Cinq mois après la 2e dose de vaccin, la concentration en IgG-S1 chez les patients évaluables avait nettement chuté, avec une médiane vers 300 BAU/mL. Seuls 195 (33,9 %) avaient des taux supérieurs à 300 BAU/mL. Une troisième injection mARN-1273 a été associée à une augmentation notable de la concentration en anticorps, le taux de séroconversion passant de 68,9 % à 78,8 %. Leur concentration médiane, après la 3° dose de vaccin, n’a pas été plus faible que celle acquise après 2 injections chez des sujets sains, respectivement 2 171,3 vs 1 566,5 BAU/mL (p = 0,46).

Cette ascension des anticorps protégeait, non seulement contre la souche sauvage du SARS-CoV-2 mais aussi contre les variants Delta et Omicron.

Réponse satisfaisante sauf en cas de lymphome non hodgkinien à cellules B


Une réponse satisfaisante a été observée dans toutes les situations, en dehors des lymphomes B non hodgkiniens avec déplétion lymphocytaire liée à un traitement par anti-CD 20 ou ciblant le récepteur chimérique de l’antigène T cellulaire et des leucémies lymphoïdes chroniques traitées par ibrutinib. De fait, la grande majorité des malades (95/112, soit 84,8 %) qui n’avaient pas eu de séroconversion après la 3e dose de vaccin, avec des IGg-S1 restant inférieures à 10 BAU/mL, présentaient une déplétion en cellules B lymphocytaires.

La même non réponse était observée dans 6 des 7 cas de greffe allogénique. A contrario, la plus forte hausse des IgG-S1 a été observée chez des patients qui avaient retrouvé un système immunitaire efficient. Il faut cependant noter qu’une amélioration conséquente a été aussi acquise chez des patients encore en immunodépression, tels ceux atteints de leucémie myéloïde aiguë ou de syndrome myélodysplasique sous traitement hypométhylant, traités par ruxalitinib ou, enfin, des malades présentant un syndrome greffon contre l’hôte, sous immunosuppresseurs.

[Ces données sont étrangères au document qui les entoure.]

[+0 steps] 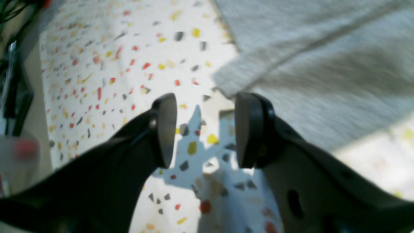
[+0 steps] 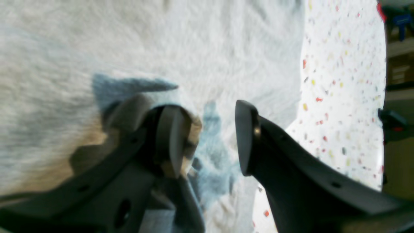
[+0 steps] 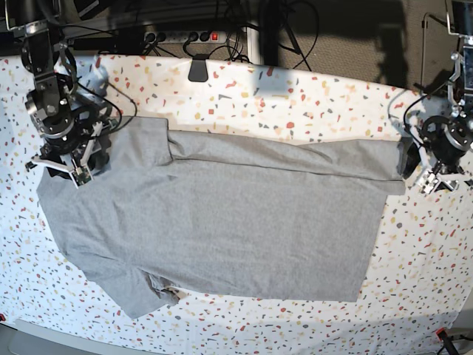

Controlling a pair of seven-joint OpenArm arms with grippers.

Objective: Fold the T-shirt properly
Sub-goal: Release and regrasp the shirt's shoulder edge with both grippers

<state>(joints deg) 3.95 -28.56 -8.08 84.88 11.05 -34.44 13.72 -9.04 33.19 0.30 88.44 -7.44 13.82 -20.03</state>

Vingt-sept patients ont fait l’objet d’une analyse séparée car ayant reçu une thérapeutique ciblée entre la 2° et la 3° injection de vaccin. Parmi eux, des malades porteurs d’un myélome multiple, traités par auto greffe après la 2e dose, ont eu une augmentation significative de leur taux d’anticorps après la 3einjection. A l’inverse, cela n’a pas été le cas chez des patients atteints de lymphome B non hodgkinien après autogreffe de moelle ou thérapeutique anti cellule T, ou encore chez ceux ayant reçu une greffe allogénique.

Au total, cette étude démontre que la 3e dose de vaccin mARN-1273 chez des patients immunodéprimés souffrant d’hémopathie maligne pouvait permettre d’atteindre des concentrations en IgG-S1 satisfaisantes, voisines de celles obtenues chez des individus sains, après un protocole standard de 2 injections. La réponse en anticorps était d’autant plus nette que la récupération du système immunitaire était plus avancée.

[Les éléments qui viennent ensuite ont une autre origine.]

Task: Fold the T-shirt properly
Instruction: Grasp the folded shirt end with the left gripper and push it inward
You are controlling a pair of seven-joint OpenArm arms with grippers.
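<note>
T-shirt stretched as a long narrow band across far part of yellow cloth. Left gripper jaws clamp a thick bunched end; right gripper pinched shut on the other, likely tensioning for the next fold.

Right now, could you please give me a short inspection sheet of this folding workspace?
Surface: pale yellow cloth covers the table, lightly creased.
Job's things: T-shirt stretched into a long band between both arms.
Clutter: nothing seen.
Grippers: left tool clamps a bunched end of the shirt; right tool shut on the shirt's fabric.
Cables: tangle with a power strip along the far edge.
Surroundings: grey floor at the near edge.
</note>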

Elle a même été possible dans des situations où l’immunosuppression persistait comme, par exemple, dans les leucémies lymphoïdes non traitées, les patients sous ruxolitinib ou sous agent hypométhylant. Après transplantation, la réponse a été variable, fonction de la maladie sous-jacente, du type de greffe de moelle et du traitement de rémission administré. Plusieurs réserves sont, toutefois, à signaler.

La cohorte prospective a inclus 723 patients, avec 16 types de cancers hématologiques variés ; 139 ont été exclus de l’analyse par suivi insuffisant, décès en cours ou 3evaccination non effectuée. D’autres ont été étudiés séparément car ayant reçu une thérapeutique ciblée entre la 2e et la 3e injection. Certains, enfin, ont contracté la Covid en cours de suivi. L’ensemble fait que le nombre de patients évaluables a été réduit d’autant.

En conclusion, il ressort de ce travail que la vaccination contre la Covid-19 chez des patients immunodéprimés du fait d’une hémopathie maligne doit reposer sur un programme de 3 doses de vaccin mARN-1273. Les patients porteurs de lymphome non hodgkinien à cellules B et ceux traités par greffe allogénique sont de mauvais répondeurs et doivent donc être vaccinés après la fin du traitement pour transplantation.

Dr Pierre Margent

Référence
Haggenburg S et coll. : Anti body Response in Immunocompromised Patients with Hematologic Cancers Received a 3 Dose mRNA-1273 vaccination Schedule for Covid-19. JAMA Onco. 2022 ; publication avancée ne ligne le 11 août. oi: 10.1001/jamaoncol.2022.3227.